"Tempest Kick!"
Ikki leaped, his right leg whipping through the air in a violent, horizontal arc.
The resulting displacement of air wasn't just a technique; it was a localized atmospheric disaster. A typhoon-strength gale roared across the battlefield in an instant, a wall of howling wind that uprooted boulders and shredded the very soil. Over ninety percent of the shinobi present were instantly blinded by the churning grit, forced to brace themselves against the earth just to avoid being swept away like autumn leaves.
BOOM.
Just as the Third Raikage and his commanders braced for the impact—fearing that Ikki had finally decided to end the lives of the thousands of Cloud shinobi remaining—a thunderous crack echoed from far behind them.
The instinct of a shinobi is to watch the threat in front of them, but this sound was too massive to ignore. Every head turned.
The Third Raikage went deathly silent.
The Cloud shinobi stood paralyzed, their mouths agape, the screams of war dying in their throats. The cacophony of the battlefield was replaced by a hollow, terrifying stillness.

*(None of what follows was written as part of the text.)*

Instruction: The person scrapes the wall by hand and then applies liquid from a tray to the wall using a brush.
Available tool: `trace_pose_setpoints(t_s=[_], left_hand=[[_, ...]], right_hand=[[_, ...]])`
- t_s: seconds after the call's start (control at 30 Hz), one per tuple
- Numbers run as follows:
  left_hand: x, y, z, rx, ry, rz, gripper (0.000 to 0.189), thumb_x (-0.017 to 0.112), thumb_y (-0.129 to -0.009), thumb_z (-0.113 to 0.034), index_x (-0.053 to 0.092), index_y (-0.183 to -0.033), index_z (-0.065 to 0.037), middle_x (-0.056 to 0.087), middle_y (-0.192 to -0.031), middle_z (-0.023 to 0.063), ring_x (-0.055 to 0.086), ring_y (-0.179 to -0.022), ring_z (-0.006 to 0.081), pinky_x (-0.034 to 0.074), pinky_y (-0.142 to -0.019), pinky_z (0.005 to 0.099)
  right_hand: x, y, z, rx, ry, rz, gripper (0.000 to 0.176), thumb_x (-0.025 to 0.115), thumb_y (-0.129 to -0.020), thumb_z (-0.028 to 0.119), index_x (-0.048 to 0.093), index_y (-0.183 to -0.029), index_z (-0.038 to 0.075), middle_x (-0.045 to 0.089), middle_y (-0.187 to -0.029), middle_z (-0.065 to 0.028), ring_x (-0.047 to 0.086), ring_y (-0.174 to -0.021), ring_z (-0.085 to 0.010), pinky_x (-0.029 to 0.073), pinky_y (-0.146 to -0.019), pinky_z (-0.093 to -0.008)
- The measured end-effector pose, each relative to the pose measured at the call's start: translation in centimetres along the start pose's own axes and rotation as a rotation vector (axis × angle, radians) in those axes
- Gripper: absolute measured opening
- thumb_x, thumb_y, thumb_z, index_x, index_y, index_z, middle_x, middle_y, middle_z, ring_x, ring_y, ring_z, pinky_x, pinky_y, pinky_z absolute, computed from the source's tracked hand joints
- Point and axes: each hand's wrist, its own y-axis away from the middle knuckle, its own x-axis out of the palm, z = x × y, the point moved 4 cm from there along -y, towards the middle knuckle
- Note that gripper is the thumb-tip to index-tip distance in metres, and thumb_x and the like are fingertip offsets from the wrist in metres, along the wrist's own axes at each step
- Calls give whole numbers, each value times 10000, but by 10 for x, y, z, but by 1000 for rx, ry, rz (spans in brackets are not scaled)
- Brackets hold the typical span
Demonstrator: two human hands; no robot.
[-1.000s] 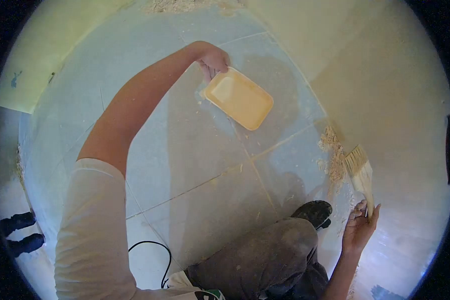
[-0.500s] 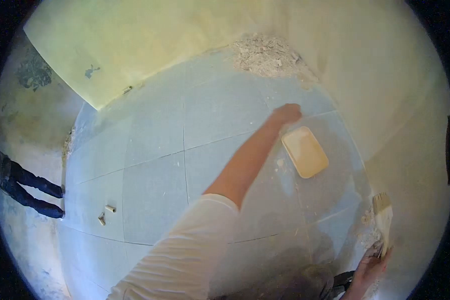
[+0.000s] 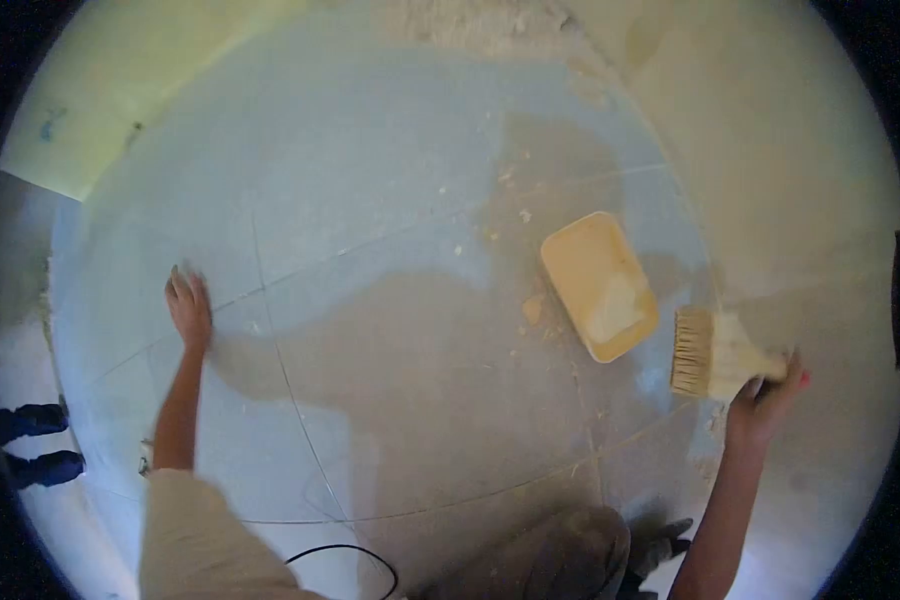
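My left hand is stretched out over the tiled floor at the left, fingers apart and slightly blurred, with nothing in it. My right hand, at the right, is closed around the handle of a wide flat brush. The brush bristles point left, towards a shallow yellow rectangular tub. Some pale material lies in the near part of the tub. Brush and tub are a short gap apart.
Pale debris is heaped against the far wall. Crumbs lie beside the tub. A wall rises on the right. Another person's legs stand at the far left. A black cable curves near my knee.
My left hand has swung from beside the tub far to the left, and its fingers have opened. My right hand has raised the brush, whose bristles now point left. The view has shifted.
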Motion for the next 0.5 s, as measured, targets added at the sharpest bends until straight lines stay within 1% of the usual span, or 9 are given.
trace_pose_setpoints(t_s=[0.03, 0.1, 0.17, 0.23, 0.3, 0.37, 0.4, 0.47, 0.5], left_hand=[[-14, 5, -8, -173, 220, 31, 455, 430, -991, -335, 419, -1382, -103, 445, -1390, 126, 414, -1281, 311, 268, -1078, 488], [-10, 12, -7, -212, 151, 128, 479, 386, -1002, -370, 386, -1408, -116, 407, -1418, 130, 372, -1314, 304, 243, -1086, 500], [-8, 10, -6, -254, 120, 187, 504, 342, -1013, -405, 353, -1435, -129, 370, -1446, 133, 330, -1347, 297, 218, -1094, 512], [-14, 3, -13, -207, 88, 188, 527, 346, -1002, -421, 351, -1442, -132, 345, -1469, 139, 287, -1374, 307, 188, -1111, 502], [-10, 1, -13, -205, 71, 206, 531, 357, -996, -415, 343, -1449, -136, 332, -1481, 138, 273, -1384, 310, 179, -1114, 509], [-11, 2, -9, -219, 18, 229, 540, 370, -987, -400, 329, -1460, -144, 310, -1500, 136, 248, -1401, 312, 164, -1120, 520], [-12, 0, -12, -226, 18, 239, 542, 373, -983, -392, 322, -1464, -148, 301, -1508, 135, 238, -1408, 312, 158, -1122, 525], [-15, -4, -11, -218, -26, 268, 540, 374, -979, -375, 315, -1468, -153, 295, -1514, 131, 222, -1417, 314, 145, -1128, 527], [-14, -7, -15, -202, -12, 258, 540, 374, -979, -375, 315, -1468, -153, 295, -1514, 131, 222, -1417, 314, 145, -1128, 527]], right_hand=[[49, -1, 6, -119, 80, -55, 261, 529, -967, 339, 511, -1058, 95, 544, -904, -51, 517, -825, -170, 453, -830, -353], [106, -56, 4, -128, 16, 375, 227, 548, -950, 321, 424, -1029, 148, 543, -852, -27, 544, -794, -156, 473, -757, -342], [192, -54, 26, -172, 73, 260, 219, 537, -960, 317, 401, -979, 147, 528, -783, -20, 550, -742, -167, 483, -725, -346], [267, -44, 56, -205, -63, 275, 222, 500, -975, 314, 495, -1000, 94, 551, -877, -41, 537, -810, -164, 482, -779, -340], [337, 2, 97, -147, -98, 333, 222, 498, -975, 314, 525, -921, 100, 564, -810, -9, 503, -657, -107, 463, -628, -271], [372, -1, 132, -170, -53, 558, 231, 529, -964, 297, 555, -844, 101, 547, -728, 11, 436, -521, -78, 392, -497, -224], [387, 9, 150, -186, -47, 534, 231, 529, -964, 297, 555, -844, 101, 547, -728, 11, 436, -521, -78, 392, -497, -224], [427, 39, 193, -247, 38, 525, 274, 529, -965, 311, 558, -793, 100, 537, -671, 27, 348, -446, -56, 308, -437, -193], [432, 38, 205, -263, 32, 508, 274, 529, -965, 311, 558, -793, 100, 537, -671, 27, 348, -446, -56, 308, -437, -193]])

"The mountain..." a voice whispered. "He split the mountain."
A massive peak, standing at least five hundred meters behind the Cloud's rear flank, had been cleaved. A clean, diagonal fissure ran through its center, the top half of the summit groaning as it began to slide slowly away from its base.

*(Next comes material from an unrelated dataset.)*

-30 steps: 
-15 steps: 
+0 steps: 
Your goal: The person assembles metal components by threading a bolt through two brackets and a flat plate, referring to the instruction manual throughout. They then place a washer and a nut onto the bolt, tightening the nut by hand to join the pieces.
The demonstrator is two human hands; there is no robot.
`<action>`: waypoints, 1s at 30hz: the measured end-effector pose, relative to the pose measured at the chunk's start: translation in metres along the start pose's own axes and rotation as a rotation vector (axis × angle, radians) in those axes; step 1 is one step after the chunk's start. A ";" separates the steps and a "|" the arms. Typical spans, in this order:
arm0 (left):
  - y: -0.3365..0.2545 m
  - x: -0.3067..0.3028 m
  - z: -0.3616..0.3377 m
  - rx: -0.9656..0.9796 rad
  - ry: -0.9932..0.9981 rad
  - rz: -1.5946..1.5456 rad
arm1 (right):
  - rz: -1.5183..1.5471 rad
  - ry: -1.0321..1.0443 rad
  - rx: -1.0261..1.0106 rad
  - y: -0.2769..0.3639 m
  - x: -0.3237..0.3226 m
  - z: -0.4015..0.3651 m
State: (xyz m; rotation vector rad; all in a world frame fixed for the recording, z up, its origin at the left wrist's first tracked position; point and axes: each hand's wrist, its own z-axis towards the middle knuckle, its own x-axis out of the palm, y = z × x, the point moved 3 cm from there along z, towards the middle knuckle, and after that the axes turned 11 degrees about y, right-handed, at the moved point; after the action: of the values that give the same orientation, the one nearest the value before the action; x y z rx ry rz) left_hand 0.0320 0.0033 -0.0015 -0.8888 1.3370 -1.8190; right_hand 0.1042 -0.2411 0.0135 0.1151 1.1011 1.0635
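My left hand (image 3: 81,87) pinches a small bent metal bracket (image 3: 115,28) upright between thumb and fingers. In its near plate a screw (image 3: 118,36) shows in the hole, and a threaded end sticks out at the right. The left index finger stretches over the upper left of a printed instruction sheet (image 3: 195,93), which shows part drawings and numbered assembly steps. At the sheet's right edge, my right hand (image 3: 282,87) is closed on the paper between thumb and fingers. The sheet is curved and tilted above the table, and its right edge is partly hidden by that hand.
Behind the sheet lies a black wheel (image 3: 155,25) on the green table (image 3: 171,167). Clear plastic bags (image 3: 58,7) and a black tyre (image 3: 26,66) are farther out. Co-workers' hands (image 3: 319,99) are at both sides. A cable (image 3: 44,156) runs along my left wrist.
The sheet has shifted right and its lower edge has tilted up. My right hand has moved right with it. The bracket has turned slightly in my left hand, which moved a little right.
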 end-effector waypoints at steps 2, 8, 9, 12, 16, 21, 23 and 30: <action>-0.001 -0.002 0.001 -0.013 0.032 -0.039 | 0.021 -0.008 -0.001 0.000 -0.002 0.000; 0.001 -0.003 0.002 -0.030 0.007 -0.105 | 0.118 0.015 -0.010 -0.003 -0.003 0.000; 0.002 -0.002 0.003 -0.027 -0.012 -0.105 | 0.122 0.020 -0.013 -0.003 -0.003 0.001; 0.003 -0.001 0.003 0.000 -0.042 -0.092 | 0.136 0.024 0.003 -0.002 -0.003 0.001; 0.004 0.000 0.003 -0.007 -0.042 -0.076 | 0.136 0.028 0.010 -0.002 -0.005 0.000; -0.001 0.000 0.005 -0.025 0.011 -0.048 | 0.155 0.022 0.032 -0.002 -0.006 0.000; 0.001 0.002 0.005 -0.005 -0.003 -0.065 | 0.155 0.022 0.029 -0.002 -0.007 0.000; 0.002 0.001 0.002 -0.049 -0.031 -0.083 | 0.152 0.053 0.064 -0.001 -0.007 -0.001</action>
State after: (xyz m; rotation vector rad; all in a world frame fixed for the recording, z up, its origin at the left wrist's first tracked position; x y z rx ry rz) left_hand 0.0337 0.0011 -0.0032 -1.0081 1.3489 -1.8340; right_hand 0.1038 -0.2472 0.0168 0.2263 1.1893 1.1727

"How hopeless must the shinobi of the Sengoku era have felt?" Akimichi Choza muttered, sharing a look with Nara Shikaku. In each other's eyes, they saw a reflection of the same primal horror.
To be born in the same era as a man like Ikki was a double-edged sword: a unique luck to witness such divinity, and a profound misfortune to know that your own greatest efforts were utterly meaningless in his shadow.

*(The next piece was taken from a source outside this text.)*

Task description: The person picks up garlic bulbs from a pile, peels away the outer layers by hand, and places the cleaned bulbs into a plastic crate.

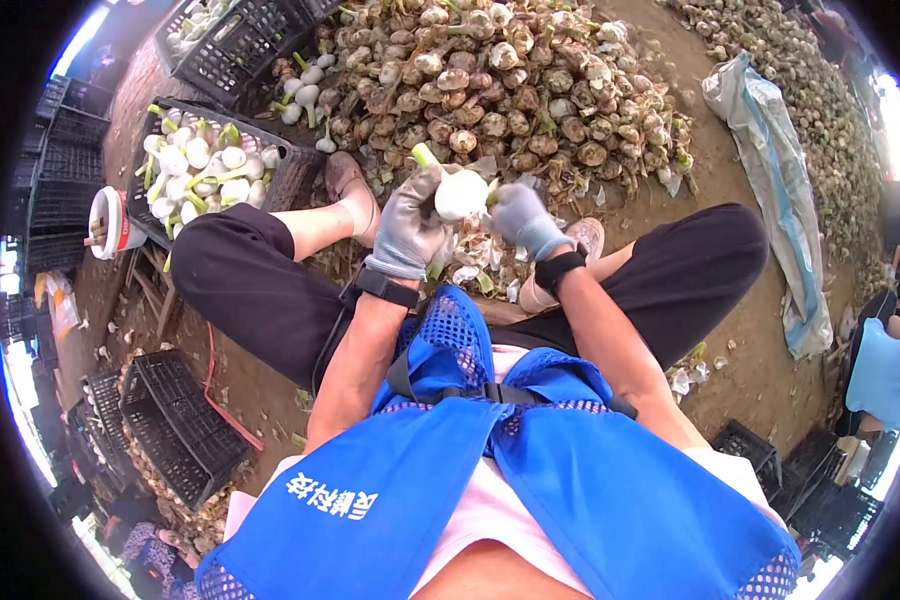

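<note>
A peeled white garlic bulb (461, 195) with a short green stem is in the grasp of my left hand (415, 215), which wears a grey-blue glove. My right hand (526, 214), gloved too and smeared a little by motion, is curled closed at the bulb's right side. What its fingers grip there is hidden. Below both hands, loose garlic skins (478, 262) lie on the ground between my feet. Just beyond is a large heap of unpeeled garlic (530, 90) with dry brown skins.
To the left stands a black crate (295, 165) of cleaned white garlic, with another crate (255, 50) behind it. A white bucket (110, 222) is beside them. A plastic sack (770, 190) lies on the right. Black crates (185, 425) sit at lower left; another person (882, 370) is at far right.
</note>
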### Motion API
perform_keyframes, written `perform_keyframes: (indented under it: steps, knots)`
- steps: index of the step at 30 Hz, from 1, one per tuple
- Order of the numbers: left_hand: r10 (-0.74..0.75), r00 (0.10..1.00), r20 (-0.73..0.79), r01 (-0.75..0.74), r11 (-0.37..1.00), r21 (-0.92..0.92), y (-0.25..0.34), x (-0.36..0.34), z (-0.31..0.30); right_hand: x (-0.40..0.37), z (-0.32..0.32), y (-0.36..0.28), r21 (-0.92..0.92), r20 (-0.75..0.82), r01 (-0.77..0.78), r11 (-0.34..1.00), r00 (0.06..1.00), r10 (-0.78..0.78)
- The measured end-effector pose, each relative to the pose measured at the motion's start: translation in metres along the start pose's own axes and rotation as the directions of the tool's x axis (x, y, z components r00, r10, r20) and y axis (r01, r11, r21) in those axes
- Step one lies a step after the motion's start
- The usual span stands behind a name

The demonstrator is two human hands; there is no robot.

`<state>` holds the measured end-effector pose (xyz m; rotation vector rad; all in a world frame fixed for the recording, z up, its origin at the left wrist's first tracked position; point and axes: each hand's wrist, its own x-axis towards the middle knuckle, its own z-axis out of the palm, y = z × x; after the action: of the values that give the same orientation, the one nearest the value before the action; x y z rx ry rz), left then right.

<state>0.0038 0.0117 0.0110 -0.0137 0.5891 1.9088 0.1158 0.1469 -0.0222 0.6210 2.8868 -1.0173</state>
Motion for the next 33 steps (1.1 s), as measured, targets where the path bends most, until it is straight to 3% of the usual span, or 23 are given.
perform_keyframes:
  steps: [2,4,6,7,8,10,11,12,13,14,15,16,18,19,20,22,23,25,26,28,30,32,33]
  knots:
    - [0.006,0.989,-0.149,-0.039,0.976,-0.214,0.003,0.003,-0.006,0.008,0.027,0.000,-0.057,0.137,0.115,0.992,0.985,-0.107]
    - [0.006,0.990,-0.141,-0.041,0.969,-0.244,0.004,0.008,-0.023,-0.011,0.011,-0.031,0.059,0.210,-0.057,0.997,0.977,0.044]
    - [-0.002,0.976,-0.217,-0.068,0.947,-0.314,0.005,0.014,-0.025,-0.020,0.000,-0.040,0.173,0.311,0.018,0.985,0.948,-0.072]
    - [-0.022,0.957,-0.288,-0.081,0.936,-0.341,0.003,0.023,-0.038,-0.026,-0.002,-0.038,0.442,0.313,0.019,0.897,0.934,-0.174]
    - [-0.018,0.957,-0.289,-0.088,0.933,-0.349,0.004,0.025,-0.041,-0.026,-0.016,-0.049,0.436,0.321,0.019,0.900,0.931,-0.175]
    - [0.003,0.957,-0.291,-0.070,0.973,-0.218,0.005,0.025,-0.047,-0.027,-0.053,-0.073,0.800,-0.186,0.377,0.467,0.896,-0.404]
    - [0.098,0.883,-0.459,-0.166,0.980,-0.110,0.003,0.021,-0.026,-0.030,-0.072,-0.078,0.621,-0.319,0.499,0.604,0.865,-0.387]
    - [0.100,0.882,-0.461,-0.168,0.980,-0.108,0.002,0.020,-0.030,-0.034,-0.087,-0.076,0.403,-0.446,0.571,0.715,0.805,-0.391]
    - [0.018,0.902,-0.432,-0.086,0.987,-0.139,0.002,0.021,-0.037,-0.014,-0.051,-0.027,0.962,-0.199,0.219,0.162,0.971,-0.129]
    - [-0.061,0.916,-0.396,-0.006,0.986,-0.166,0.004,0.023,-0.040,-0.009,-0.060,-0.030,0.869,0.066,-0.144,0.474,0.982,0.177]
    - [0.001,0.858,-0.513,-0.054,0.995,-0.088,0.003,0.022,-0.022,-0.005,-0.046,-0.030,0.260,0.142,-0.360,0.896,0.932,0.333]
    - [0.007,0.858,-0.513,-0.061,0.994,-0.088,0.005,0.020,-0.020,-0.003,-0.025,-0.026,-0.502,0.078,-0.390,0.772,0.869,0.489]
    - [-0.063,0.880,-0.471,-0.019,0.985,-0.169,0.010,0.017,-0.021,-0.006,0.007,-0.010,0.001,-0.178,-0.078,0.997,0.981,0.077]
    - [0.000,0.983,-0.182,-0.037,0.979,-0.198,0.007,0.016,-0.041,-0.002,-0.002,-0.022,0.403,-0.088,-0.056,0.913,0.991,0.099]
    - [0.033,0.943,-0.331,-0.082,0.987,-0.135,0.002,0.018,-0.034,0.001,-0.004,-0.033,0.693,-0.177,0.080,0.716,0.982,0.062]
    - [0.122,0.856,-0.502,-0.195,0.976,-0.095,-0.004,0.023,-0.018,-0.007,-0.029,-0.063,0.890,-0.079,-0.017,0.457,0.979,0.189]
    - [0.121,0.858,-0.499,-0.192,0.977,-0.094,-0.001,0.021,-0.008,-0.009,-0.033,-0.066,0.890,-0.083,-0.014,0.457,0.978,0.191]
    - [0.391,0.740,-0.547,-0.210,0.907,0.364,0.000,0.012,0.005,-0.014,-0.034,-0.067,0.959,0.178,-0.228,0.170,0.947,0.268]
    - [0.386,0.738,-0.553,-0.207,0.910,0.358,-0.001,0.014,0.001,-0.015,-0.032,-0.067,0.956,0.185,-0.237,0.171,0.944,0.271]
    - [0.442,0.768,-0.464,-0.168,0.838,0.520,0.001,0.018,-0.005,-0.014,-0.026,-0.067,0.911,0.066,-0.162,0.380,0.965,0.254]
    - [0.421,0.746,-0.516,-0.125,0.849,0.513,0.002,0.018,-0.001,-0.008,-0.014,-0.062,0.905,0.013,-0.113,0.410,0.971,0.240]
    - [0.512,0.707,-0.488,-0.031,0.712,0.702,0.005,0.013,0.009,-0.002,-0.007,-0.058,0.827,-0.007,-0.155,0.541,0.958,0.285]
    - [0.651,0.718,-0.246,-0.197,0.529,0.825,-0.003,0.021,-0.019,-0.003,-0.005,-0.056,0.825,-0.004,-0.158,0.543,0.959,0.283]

"Don't look so pathetic," Ikki said, slowly retracting his leg. "You might have been willing to throw your lives away, but that doesn't change my perspective. A nursery-rhyme war is still just a nursery-rhyme war."
"You mean to say..." the Raikage rasped, his voice trembling. "That in our battle just now... you weren't even..."
"Does an adult get serious when they're playing tag with a toddler?"
Ikki's words cut through the Raikage's question like a blade. The "Strongest Raikage in History" closed his eyes, his face a mask of absolute misery. The truth was far more painful than the physical wounds.
"I... I understand," the Raikage said after a long, agonizing silence.
He forced his bloodshot eyes open and turned toward the remnants of his army. "Hear me! From this day forward, as long as a single shinobi of the Hidden Cloud draws breath, they are forbidden from setting foot within the Land of Fire! Any who violate this decree... shall be branded traitors and hunted to the ends of the earth!"
Every word seemed to drain the life from him. He had been a man in his prime only minutes ago, but now he looked like a withered husk—a ghost of a man with one foot already in the grave.
"Yes, Lord Raikage!"
The response was weak. The Cloud shinobi, once the terrifying invaders of the continent, were now shadows of their former selves. They stood limp, their spirits extinguished, looking more like the walking dead than elite warriors.
"Cough! Ikki... I trust this satisfies your wishes?" The Raikage stared at Ikki's back, coughing up a thick spray of crimson that stained the dirt.
"Get lost," Ikki said, waving a dismissive hand without turning around.
"Withdraw!"
The Raikage squeezed the last of his strength into that single, shameful command—the one word he had spent his entire life vowing never to say. As the order left his lips, the double blow to his body and his pride finally became too much to bear. His eyes rolled back, and he collapsed into the dirt, unconscious.
"Lord Raikage!"
Tutai and Troy scrambled forward, their faces pale with panic. They didn't waste a second, hoisting the broken titan onto their backs and fleeing toward the Land of Thunder like beaten curs. They knew the danger wasn't over; they still had to navigate a retreat through enemy territory with their backbone shattered.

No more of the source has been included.